In our fast-paced, ever changing world of information, our society is influenced by images produced for the screen. During wartime, media coverage increases even more stimulating a growing amount of response from the public. With a massive conflict, an Allied fight against Nazi domination and the rise of Fascism, the movies produced during the Second World War were affected by key events throughout the war. The Best Picture at the Oscars of 1944, one of the greatest movies even today, called Casablanca reflected and corresponded with the events of the war.
Movie attendance in the early 1940s increased drastically, with an estimated 80 million people buying movie tickets (per month).  With an increase of production in Hollywood and the Office of War Information, the film industry entered the Golden Age of the 1940s. Also, films produced by the government, with correspondence between the Bureau of Motion Pictures and the Office of Censorship, included short films and feature-length documentaries for the public to witness on a weekly basis. One classic wartime drama though, Casablanca, swept the hearts of the audience of 1942 and continues to rank in the top 50 movies made of all time. 
Casablanca started with a semi-completed script based on a play called “Everybody Comes to Rick’s.” Warner Brothers purchased the play in 1941, just two weeks after the attack on Pearl Harbor, for an approximate amount of $20,000. The writing of the story started in 1938 under the direction of Julius and Philip Epstein. The script continued to change and be rewritten throughout production. Ingrid Bergman, who played Ilsa, even said it was difficult to really understand her character with an unfinished script.

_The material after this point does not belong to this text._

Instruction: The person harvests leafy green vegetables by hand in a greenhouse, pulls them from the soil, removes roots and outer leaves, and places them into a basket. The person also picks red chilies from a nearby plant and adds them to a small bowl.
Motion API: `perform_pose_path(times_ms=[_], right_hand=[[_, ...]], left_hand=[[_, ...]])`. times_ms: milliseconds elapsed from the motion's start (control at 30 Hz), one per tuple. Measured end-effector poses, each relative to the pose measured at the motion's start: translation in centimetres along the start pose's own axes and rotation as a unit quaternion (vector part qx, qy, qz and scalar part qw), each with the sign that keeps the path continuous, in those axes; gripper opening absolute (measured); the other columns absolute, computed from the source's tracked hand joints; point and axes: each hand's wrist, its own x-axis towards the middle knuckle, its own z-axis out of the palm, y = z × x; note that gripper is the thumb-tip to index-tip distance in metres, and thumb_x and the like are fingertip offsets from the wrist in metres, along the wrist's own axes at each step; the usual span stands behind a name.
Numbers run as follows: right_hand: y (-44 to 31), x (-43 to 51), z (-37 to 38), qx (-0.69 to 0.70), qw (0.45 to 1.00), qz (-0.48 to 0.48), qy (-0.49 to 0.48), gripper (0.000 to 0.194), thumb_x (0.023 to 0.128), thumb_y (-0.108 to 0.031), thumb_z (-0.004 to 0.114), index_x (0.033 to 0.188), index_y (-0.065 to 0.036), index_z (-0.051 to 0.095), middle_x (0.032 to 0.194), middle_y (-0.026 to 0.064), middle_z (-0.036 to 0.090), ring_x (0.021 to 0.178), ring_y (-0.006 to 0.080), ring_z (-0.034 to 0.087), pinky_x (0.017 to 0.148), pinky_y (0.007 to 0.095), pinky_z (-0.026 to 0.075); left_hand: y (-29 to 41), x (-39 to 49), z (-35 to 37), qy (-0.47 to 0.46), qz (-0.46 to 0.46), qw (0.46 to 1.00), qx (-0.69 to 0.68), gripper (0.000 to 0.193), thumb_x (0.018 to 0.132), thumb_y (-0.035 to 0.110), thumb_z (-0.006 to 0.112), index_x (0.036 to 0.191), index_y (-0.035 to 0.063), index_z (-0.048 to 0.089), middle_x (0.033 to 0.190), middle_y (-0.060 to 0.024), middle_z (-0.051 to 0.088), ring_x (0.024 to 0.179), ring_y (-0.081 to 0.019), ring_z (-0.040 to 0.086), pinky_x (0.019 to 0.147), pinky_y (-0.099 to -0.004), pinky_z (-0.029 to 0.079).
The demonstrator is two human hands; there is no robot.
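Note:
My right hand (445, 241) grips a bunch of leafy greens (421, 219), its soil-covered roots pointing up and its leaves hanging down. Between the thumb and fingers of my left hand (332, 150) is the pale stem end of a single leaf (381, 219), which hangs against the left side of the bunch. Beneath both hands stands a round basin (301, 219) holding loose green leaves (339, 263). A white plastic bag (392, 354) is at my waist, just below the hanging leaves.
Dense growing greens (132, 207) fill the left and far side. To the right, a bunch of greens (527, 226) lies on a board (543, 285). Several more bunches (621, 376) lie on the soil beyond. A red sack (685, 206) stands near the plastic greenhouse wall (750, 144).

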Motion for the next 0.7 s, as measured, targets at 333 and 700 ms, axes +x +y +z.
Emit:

The entire film was completed in the studio in Burbank, CA, which included the main and gambling rooms, and Rick’s (played by Humphrey Bogart) upstairs room.
But even with continuous drafts of the script, the movie produced some of the most famous lines in film history and sent powerful yet subtle messages throughout. In the film, symbolism towards the war is apparent. For example, the use of Nazi imagery and the smashing of objects related to Vichy France. The crushing of Nazi occupation and domination becomes apparent from scene to scene. Casablanca finished filming on August 3, 1942. The original release date was for June 1943. Due to the invasion of North Africa and the meetings in Casablanca with FDR, Winston Churchill, and Joseph Stalin, the initial release date changed to early November 1942 in New York City. After the conferences in Casablanca, the film was released to the public on January 23, 1942.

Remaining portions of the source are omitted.